What to work on: Reply with one number, the count of lines below that contain the string "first".

Supplied material START

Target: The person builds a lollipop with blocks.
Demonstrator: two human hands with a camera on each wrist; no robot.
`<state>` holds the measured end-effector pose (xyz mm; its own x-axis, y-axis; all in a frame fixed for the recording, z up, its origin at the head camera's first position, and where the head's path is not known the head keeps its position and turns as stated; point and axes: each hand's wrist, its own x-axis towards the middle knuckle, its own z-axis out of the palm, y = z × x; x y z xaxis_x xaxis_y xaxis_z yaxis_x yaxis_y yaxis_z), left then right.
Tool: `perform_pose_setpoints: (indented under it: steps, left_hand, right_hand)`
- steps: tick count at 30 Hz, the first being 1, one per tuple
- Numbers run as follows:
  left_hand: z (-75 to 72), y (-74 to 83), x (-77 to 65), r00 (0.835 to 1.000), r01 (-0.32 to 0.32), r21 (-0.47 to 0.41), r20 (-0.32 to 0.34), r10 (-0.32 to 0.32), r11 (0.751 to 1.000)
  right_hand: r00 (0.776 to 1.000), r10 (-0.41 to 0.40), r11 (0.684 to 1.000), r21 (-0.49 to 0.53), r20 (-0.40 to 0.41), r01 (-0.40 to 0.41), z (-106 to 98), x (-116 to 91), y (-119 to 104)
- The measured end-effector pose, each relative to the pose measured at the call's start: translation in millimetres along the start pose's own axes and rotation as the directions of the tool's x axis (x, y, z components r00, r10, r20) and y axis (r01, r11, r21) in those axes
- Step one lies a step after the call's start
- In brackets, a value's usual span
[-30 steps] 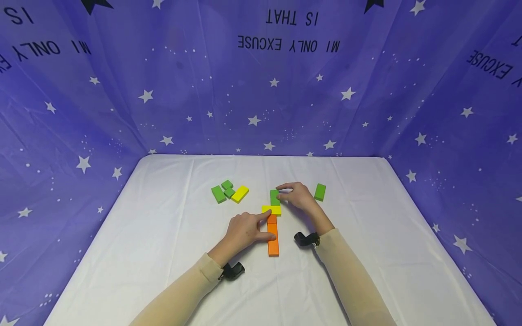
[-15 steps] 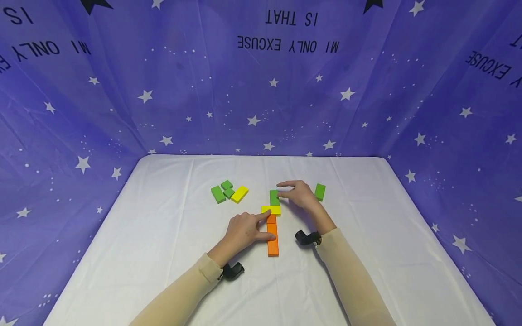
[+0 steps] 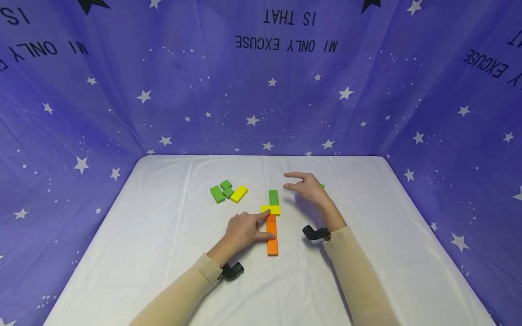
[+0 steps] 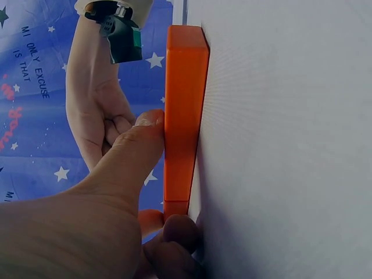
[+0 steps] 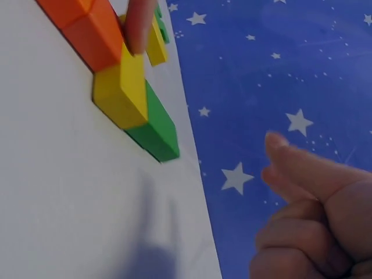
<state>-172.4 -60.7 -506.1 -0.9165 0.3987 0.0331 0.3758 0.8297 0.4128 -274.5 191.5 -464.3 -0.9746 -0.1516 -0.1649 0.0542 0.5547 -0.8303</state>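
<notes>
In the head view a line of blocks lies on the white cloth: a long orange block (image 3: 272, 248), a short orange block (image 3: 271, 218), a crosswise yellow block (image 3: 276, 209) and a green block (image 3: 273, 197) at the far end. My left hand (image 3: 242, 228) touches this line from above, index fingertip at the yellow block and thumb on the long orange one. In the left wrist view that thumb rests on the orange block (image 4: 186, 116). My right hand (image 3: 311, 188) hovers to the right of the green block, thumb and index finger apart, holding nothing.
Left of the line lie a loose yellow block (image 3: 239, 194), a green block (image 3: 218, 194) and two small green blocks (image 3: 226, 184). Another green block (image 3: 322, 186) is mostly hidden behind my right hand. A purple starry curtain (image 3: 253, 99) surrounds the table (image 3: 346, 165).
My right hand has let go of the green block at the line's far end and moved up and to the right, now covering most of the right-hand green block. The left hand stays put.
</notes>
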Motion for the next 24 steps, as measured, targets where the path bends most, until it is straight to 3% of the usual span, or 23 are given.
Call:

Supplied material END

Answer below: 2